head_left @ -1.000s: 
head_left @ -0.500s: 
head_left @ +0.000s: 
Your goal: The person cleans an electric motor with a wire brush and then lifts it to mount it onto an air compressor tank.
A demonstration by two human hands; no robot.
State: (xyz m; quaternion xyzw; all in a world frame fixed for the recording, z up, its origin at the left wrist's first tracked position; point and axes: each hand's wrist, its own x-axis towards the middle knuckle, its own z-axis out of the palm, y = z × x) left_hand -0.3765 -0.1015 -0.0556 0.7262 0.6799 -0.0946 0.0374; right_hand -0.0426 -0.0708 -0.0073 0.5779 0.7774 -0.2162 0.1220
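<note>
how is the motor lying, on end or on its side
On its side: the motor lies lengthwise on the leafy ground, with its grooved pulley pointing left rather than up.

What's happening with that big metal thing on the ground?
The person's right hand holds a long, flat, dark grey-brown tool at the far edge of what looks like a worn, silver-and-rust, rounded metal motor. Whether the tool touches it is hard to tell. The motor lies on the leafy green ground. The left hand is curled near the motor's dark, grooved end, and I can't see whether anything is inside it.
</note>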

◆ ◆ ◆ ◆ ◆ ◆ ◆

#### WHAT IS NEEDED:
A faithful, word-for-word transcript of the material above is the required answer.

#### RESULT OF THE TASK:
head_left @ -1.000s: 
head_left @ -0.500s: 
head_left @ +0.000s: 
Your goal: The person cleans an electric motor with a wire brush and then lifts it to mount it onto an air compressor tank.
A demonstration by two human hands; no robot.
State: (xyz m; quaternion xyzw; all in a world frame fixed for the recording, z up, its origin at the left wrist's first tracked position; point and axes: each hand's wrist, its own x-axis towards the middle knuckle, its own z-axis out of the palm, y = z × x) left_hand -0.3765 -0.1015 -0.0556 0.7262 0.6799 -0.0946 0.0374; right_hand -0.0426 -0.0708 -0.0073 0.5779 0.7774 -0.2162 0.1220
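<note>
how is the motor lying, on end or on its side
On its side: the motor lies lengthwise on the leafy ground, with its grooved pulley pointing left rather than up.

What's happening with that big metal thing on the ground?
The person's right hand holds a long, flat, dark grey-brown tool at the far edge of what looks like a worn, silver-and-rust, rounded metal motor. Whether the tool touches it is hard to tell. The motor lies on the leafy green ground. The left hand is curled near the motor's dark, grooved end, and I can't see whether anything is inside it.
</note>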

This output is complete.